Ce legs culturel s’est transmis dans nos valeurs. Si, en France, la vie d’une femme a autant de valeur que celle d’un homme, c’est parce que dans le christianisme, ils ont une égale dignité. Si, en France, on ne travaille pas le dimanche, c’est parce que la tradition judéo-chrétienne a instauré un jour de repos. Si, en France, nous distinguons le pouvoir de l’Etat de celui de l’Eglise et refusons la charia, c’est parce que le christianisme nous dit de « rendre à Dieu ce qui est à Dieu, et rendre à César ce qui est à César ».

Affirmer que le spectacle Bernadette de Lourdes contrevient au principe de laïcité, c’est nier l’existence d’une culture française. C’est une erreur historique et une grave faute professionnelle pour une institution qui devrait être garante de la transmission de la culture.

Cette faute est d’autant plus grave à l’heure où la culture est gravement menacée. Selon  une enquête de l’Ifop publiée en janvier 2023, 50 % de la population estime qu’aujourd’hui les Français ont moins de culture générale qu’il y a 50 ans. En 10 ans, cette proportion a augmenté de 17%.

Le secteur des spectacles musicaux n’est pas préservé. Selon une enquête Harris d’octobre 2022, 32 % des spectateurs prévoient de réduire ce type de sorties à l’avenir, un recul qui touche plus particulièrement les plus jeunes (44% parmi les 15-24 ans). Enfin seuls 16 % des Français s’intéresseraient à l’opéra et à la musique classique, une proportion en baisse si l’on en juge par les difficultés que rencontre ce secteur qui doit multiplier les déprogrammations.

Cette décision injuste intervient alors même qu’une contre-culture offensive se développe dans notre pays, qui ne s’embarrasse pas de la laïcité. Le rappeur Médine, connu pour son clip Don’t Laïk dans lequel il développe une critique radicale de la laïcité au nom de l’islam : « je scie l’arbre de la laïcité avant qu’on le mette en terre (…) je mets des fatwa sur la tête des cons (…) à la journée des femmes je porte un burkini, islamo-caillera, c’est l’appel du muezzin » a, lui, bénéficié de la prise en charge pour le pass Culture pour son spectacle du 23 septembre 2023 à Lyon.
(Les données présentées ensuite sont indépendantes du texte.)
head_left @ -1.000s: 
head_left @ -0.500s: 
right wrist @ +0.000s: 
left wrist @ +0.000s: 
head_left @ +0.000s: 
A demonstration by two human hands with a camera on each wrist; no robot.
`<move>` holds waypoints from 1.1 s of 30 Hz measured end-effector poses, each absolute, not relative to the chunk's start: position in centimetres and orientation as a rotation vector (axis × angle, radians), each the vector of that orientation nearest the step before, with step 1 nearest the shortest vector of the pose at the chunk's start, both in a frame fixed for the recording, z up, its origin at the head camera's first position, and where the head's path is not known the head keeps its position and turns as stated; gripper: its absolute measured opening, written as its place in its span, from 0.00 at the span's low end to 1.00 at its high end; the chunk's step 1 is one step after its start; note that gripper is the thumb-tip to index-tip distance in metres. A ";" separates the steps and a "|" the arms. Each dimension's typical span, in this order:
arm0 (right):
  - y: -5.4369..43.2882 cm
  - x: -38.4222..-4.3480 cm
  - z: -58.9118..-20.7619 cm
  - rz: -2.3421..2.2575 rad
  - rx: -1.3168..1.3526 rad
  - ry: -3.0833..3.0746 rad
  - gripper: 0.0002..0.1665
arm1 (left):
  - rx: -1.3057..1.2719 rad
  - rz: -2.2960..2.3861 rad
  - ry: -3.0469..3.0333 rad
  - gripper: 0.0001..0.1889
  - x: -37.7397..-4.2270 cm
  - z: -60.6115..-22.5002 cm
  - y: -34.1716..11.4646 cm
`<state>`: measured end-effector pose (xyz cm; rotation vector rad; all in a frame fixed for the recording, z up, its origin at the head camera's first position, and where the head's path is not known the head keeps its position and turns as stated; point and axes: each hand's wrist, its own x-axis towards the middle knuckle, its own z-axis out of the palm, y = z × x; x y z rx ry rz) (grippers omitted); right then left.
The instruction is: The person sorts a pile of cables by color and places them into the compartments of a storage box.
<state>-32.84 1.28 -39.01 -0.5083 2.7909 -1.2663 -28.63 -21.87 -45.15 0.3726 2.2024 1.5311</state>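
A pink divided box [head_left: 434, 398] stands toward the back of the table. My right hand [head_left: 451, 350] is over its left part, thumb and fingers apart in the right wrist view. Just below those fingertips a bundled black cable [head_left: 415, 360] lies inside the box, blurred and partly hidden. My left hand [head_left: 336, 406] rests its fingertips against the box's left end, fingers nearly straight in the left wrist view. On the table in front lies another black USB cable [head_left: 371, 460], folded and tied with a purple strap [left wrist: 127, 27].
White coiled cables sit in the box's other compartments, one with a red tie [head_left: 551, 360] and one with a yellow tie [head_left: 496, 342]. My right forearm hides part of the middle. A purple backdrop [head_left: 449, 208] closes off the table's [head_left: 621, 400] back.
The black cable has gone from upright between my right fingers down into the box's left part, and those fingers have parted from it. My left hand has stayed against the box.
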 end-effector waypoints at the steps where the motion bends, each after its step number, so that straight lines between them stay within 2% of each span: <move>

Est-il vraiment compatible avec la laïcité ? Comment ne pas voir dans la décision du rectorat de Versailles une inutile offense ? Est-ce réellement cette culture de subversion islamique que nous voulons transmettre à nos enfants et à nos jeunes ? Est-ce ce conditionnement des esprits, cet avenir de la France que nous voulons préparer ?

Présidente du Mouvement conservateur, j’en appelle au Ministre de l’Education nationale et au Ministre de la Culture, chargé de la conservation, de la transmission et du rayonnement du patrimoine culturel français. Face à une laïcité trop souvent synonyme de censure pour ce qui s’apparente à la religion catholique, et de complaisance pour tout ce qui a trait à l’islam, il est de leur devoir de réaffirmer la place du patrimoine chrétien dans l’offre culturelle proposée à nos enfants.